- _Exercise_
Repeat, exactly as written, the lines of the records below from the first through the line with "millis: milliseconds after", but none past it.

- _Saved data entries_
------------------------------------------------------------------------

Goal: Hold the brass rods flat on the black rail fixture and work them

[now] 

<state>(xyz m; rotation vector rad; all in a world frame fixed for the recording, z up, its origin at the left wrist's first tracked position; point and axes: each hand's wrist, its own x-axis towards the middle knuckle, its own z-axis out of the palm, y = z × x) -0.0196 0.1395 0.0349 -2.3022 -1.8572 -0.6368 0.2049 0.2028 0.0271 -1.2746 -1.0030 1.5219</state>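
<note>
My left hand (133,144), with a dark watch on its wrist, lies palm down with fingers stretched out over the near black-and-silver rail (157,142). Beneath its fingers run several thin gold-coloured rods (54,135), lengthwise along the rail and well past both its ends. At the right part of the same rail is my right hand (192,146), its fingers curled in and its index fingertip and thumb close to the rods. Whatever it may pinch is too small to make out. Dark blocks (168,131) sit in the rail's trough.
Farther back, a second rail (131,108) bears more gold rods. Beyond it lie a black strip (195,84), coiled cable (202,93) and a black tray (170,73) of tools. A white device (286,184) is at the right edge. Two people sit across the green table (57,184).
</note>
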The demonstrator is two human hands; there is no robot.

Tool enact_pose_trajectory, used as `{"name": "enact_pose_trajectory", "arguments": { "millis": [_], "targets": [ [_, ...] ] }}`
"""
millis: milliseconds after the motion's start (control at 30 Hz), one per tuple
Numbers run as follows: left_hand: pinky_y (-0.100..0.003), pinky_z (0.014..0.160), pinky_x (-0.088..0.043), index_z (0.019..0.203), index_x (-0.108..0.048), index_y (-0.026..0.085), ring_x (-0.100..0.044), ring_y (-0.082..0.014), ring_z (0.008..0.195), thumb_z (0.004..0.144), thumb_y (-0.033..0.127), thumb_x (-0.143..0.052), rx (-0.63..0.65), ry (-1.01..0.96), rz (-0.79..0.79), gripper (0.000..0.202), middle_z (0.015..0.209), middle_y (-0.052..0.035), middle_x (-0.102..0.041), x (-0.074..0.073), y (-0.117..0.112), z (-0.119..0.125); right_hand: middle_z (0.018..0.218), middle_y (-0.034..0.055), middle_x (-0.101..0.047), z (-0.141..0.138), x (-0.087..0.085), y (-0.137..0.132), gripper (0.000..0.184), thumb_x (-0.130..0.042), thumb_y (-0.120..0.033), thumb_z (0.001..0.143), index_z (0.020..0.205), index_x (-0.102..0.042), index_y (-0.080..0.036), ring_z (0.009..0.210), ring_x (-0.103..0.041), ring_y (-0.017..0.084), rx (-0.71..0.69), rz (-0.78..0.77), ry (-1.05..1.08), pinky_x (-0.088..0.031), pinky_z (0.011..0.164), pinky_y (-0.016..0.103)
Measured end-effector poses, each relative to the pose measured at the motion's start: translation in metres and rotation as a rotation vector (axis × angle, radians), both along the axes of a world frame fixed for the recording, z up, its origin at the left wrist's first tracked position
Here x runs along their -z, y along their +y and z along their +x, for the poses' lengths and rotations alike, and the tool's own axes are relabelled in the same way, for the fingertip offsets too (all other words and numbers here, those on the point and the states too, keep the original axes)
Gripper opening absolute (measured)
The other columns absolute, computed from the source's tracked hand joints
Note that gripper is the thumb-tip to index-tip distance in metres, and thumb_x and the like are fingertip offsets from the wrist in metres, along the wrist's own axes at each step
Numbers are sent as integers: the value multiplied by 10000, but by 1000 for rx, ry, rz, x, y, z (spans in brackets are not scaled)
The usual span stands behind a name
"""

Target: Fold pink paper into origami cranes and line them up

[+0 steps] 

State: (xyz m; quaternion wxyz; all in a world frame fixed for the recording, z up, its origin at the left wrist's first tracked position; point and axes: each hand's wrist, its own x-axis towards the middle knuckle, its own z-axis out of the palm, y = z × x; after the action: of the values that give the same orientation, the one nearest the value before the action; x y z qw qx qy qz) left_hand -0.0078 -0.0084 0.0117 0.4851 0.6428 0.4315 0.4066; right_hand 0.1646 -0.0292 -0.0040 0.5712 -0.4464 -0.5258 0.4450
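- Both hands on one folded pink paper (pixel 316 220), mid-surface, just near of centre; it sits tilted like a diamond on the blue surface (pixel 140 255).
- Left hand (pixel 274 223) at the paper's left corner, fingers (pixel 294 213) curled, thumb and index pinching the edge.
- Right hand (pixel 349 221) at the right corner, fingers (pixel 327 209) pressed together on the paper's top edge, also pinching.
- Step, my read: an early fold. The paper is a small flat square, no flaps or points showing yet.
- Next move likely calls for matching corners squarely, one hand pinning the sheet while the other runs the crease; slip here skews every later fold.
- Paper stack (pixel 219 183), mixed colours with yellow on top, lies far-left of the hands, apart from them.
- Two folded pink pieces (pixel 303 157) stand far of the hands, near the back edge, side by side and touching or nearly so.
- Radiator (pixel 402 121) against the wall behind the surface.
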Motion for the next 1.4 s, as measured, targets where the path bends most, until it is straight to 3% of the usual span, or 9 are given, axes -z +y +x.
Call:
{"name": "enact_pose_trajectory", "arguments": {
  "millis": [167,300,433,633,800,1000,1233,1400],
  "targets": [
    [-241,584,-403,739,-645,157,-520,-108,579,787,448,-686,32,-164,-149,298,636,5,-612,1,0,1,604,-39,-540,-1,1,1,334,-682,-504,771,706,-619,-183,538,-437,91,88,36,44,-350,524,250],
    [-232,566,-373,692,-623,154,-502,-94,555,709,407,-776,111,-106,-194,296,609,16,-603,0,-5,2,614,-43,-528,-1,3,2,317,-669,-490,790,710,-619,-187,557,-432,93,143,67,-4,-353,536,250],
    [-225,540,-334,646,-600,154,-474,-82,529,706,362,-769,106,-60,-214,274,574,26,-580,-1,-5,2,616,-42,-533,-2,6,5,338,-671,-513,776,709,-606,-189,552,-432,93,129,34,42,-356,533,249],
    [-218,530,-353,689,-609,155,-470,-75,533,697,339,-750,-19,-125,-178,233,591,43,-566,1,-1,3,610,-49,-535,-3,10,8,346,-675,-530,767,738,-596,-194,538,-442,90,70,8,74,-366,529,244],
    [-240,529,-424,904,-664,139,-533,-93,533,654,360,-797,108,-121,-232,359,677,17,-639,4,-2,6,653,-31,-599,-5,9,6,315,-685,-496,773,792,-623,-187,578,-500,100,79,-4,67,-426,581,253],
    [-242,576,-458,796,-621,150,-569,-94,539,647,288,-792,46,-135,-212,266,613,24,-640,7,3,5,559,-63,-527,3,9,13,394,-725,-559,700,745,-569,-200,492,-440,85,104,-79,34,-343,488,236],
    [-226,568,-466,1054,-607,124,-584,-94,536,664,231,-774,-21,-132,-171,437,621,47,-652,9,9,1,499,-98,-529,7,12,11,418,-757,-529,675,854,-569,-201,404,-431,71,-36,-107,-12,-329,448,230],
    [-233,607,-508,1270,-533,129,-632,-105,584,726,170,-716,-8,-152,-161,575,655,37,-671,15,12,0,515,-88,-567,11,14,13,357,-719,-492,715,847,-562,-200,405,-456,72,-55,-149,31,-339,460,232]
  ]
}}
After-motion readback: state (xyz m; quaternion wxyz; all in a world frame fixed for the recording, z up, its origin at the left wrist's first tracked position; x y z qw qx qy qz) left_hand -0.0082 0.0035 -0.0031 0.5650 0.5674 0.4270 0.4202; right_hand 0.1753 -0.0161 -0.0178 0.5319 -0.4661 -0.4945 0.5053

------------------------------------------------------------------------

- _Response area_
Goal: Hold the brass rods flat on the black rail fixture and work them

[now] 

<state>(xyz m; rotation vector rad; all in a world frame fixed for the recording, z up, its origin at the left wrist's first tracked position; point and axes: each hand's wrist, its own x-axis towards the middle knuckle, its own z-axis out of the palm, y = z × x) -0.0196 0.1395 0.0349 -2.3022 -1.8572 -0.6368 0.2049 0.2028 0.0271 -1.2746 -1.0030 1.5219</state>
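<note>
My left hand (133,144), with a dark watch on its wrist, lies palm down with fingers stretched out over the near black-and-silver rail (157,142). Beneath its fingers run several thin gold-coloured rods (54,135), lengthwise along the rail and well past both its ends. At the right part of the same rail is my right hand (192,146), its fingers curled in and its index fingertip and thumb close to the rods. Whatever it may pinch is too small to make out. Dark blocks (168,131) sit in the rail's trough.
Farther back, a second rail (131,108) bears more gold rods. Beyond it lie a black strip (195,84), coiled cable (202,93) and a black tray (170,73) of tools. A white device (286,184) is at the right edge. Two people sit across the green table (57,184).
</note>
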The demonstrator is two human hands; there is no robot.

Tool enact_pose_trajectory, used as `{"name": "enact_pose_trajectory", "arguments": { "millis": [_], "targets": [ [_, ...] ] }}`
"""
millis: milliseconds after the motion's start (control at 30 Hz), one per tuple

This output is complete, and the exercise is done.